# Recorded data:

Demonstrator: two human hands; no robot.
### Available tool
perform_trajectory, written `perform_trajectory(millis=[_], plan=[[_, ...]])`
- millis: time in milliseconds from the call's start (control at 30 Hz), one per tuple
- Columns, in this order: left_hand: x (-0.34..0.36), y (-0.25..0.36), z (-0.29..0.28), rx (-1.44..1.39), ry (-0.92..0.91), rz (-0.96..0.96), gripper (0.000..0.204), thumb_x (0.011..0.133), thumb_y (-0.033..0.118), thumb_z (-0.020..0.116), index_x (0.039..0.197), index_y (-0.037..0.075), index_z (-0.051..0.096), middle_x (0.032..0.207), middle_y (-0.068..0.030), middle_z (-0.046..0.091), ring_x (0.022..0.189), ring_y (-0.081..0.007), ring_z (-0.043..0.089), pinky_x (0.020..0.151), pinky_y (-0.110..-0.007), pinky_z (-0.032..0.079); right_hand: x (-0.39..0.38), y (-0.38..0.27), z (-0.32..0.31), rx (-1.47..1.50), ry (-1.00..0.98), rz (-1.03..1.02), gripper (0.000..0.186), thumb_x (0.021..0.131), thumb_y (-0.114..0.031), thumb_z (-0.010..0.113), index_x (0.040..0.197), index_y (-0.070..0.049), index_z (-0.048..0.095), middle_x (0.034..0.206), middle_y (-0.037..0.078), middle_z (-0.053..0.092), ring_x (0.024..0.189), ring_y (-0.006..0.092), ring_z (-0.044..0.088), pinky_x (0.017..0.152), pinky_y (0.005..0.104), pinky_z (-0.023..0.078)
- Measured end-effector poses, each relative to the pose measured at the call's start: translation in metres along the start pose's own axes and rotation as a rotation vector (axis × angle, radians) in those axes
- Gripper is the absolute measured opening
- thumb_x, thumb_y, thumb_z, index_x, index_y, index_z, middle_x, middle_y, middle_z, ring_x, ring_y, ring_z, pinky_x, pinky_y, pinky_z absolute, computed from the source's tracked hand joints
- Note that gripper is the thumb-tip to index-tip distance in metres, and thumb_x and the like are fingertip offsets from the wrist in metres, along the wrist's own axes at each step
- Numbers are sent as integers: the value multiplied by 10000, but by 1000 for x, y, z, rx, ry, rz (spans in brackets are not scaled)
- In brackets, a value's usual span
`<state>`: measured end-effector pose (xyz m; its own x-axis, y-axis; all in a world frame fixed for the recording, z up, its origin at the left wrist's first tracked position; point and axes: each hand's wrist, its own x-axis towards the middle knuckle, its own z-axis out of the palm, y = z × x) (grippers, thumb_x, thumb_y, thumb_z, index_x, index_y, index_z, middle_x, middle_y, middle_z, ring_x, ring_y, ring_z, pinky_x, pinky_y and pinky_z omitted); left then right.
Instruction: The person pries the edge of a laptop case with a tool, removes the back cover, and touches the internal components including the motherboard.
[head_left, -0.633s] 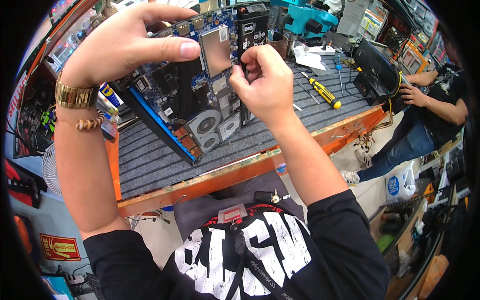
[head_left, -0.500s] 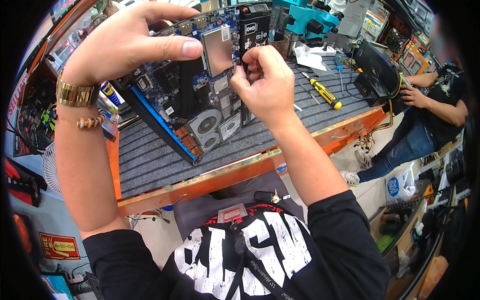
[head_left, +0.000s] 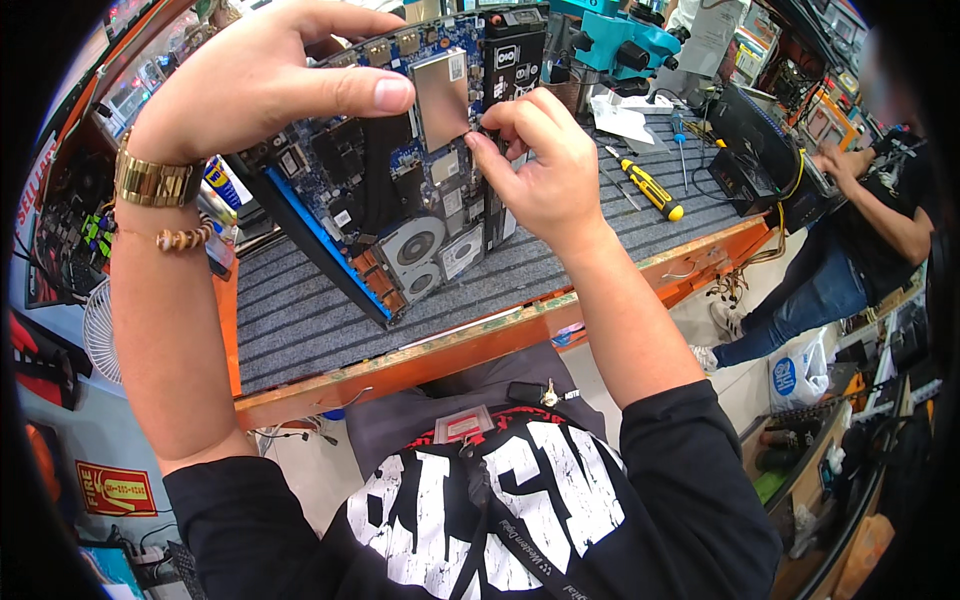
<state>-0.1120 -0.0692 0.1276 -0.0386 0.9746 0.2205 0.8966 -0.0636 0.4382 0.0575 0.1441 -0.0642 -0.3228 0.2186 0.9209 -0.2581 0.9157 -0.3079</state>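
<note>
An opened-up laptop [head_left: 370, 205] stands tilted on edge on the bench, its blue circuit board, twin round fans and black battery [head_left: 513, 65] exposed. Across its upper edge lies my left hand [head_left: 250, 85], thumb stretched over the board side and other fingers behind, holding it up. My right hand [head_left: 545, 165] is at the board, its fingers curled. Its thumb tip rests by the lower right corner of a silver metal plate [head_left: 440, 100], with the index finger beside the battery's edge. Anything small between those fingertips is hidden from sight.
A yellow-and-black screwdriver [head_left: 650, 188] lies on the ridged grey mat [head_left: 290, 345], with a blue screwdriver [head_left: 681, 150] beyond. A teal microscope [head_left: 625, 45] stands at the back. To the right, another person [head_left: 865, 220] handles a black device [head_left: 750, 140]. An orange bench edge [head_left: 470, 345] runs before me.
My right hand has shifted slightly right, and its thumb and index finger have parted a little. The left hand stays on the laptop. The other person's hands have moved closer together.
</note>
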Motion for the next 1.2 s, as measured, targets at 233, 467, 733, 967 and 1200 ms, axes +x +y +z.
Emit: perform_trajectory(millis=[233, 467, 733, 967, 1200], plan=[[0, 5, 0, -51, -29, -61, 769, 987, 474, 930, 1522, -32, 708, 1374, -90, 777, 1269, -151, 692, 1102, -332, 574, 5, -2, -4, -3, -43, 23, 180, 921, -129, 899, 1014, -84, 752, 947, 39, 684, 679, 201, 673, 626, 353, 567], [0, -2, 1, -44, -20, -4, 751, 1002, 454, 911, 1532, -35, 702, 1372, -90, 782, 1252, -152, 707, 1093, -331, 578, 11, -1, -8, 45, -71, 7, 167, 895, -74, 873, 975, -59, 727, 924, 54, 677, 695, 184, 665, 641, 341, 569], [0, -5, 0, 22, 6, 10, 763, 1000, 464, 906, 1533, -41, 699, 1390, -105, 779, 1278, -165, 701, 1120, -341, 562, 5, 5, -10, 152, -34, 75, 177, 899, -61, 866, 1049, -52, 773, 931, 49, 691, 721, 173, 679, 674, 298, 590], [-5, -11, 8, 1, 39, 93, 788, 988, 485, 914, 1526, -50, 700, 1382, -103, 780, 1277, -173, 701, 1114, -351, 563, 4, 3, -14, 29, -47, -60, 213, 906, -62, 873, 1116, -94, 855, 963, 63, 746, 763, 212, 748, 685, 338, 620], [0, -5, 1, 50, 17, 11, 809, 978, 507, 922, 1520, -52, 701, 1362, -99, 780, 1253, -170, 704, 1094, -345, 569, -6, 9, -11, -30, 16, -171, 234, 889, -66, 895, 1119, -97, 877, 950, 63, 768, 749, 240, 756, 668, 363, 627]])
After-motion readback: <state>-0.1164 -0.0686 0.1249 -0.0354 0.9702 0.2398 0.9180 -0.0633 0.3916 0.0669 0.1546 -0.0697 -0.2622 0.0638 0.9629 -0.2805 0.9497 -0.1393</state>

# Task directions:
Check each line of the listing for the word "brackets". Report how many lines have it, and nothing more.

# Exercise answer:
2